▶ _Brief_
In the listing below, the lines starting with the line with "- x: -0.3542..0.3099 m" and going on through the line with "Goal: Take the" are to be reproduced exactly, and only those.

▶ _Excerpted data_
-*-

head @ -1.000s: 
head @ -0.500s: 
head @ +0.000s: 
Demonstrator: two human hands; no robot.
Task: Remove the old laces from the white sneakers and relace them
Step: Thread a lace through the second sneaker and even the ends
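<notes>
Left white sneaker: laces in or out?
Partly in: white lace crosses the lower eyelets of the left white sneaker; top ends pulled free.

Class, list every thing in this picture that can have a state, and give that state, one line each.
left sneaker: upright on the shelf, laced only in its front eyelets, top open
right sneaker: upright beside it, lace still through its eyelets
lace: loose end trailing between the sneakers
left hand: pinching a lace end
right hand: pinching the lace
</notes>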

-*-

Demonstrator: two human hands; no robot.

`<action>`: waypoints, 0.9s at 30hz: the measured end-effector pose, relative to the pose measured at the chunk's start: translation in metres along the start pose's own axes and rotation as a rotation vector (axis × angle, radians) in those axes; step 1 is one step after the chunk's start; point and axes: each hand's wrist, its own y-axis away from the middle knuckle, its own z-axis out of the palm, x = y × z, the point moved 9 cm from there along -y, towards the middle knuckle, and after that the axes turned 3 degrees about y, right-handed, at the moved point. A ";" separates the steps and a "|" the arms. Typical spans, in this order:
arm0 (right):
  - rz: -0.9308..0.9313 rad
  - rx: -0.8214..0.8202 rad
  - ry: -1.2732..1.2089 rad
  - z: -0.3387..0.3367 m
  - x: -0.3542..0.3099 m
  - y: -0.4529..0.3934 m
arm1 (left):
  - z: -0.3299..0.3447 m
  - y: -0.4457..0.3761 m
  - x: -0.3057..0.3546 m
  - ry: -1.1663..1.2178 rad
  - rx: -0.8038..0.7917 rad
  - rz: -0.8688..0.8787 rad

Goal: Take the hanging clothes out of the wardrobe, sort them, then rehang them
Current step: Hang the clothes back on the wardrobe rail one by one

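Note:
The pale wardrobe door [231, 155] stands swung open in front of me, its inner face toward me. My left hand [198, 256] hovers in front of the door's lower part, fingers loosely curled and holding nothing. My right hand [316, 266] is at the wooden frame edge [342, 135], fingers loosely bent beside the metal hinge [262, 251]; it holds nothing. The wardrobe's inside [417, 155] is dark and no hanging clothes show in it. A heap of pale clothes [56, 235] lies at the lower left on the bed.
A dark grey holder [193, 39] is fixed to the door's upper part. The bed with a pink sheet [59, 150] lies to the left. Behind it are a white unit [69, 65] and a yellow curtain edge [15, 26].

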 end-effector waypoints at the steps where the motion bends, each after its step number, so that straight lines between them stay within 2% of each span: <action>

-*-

▶ _Written response_
  - x: -0.3542..0.3099 m
  - y: -0.4529..0.3934 m
arm1 (left):
  - z: -0.3299..0.3447 m
  - y: -0.4457..0.3761 m
  - x: -0.3057..0.3546 m
  - ry: -1.1663..1.2178 rad
  - rx: -0.8038..0.7917 rad
  - rz: -0.8688..0.8787 rad

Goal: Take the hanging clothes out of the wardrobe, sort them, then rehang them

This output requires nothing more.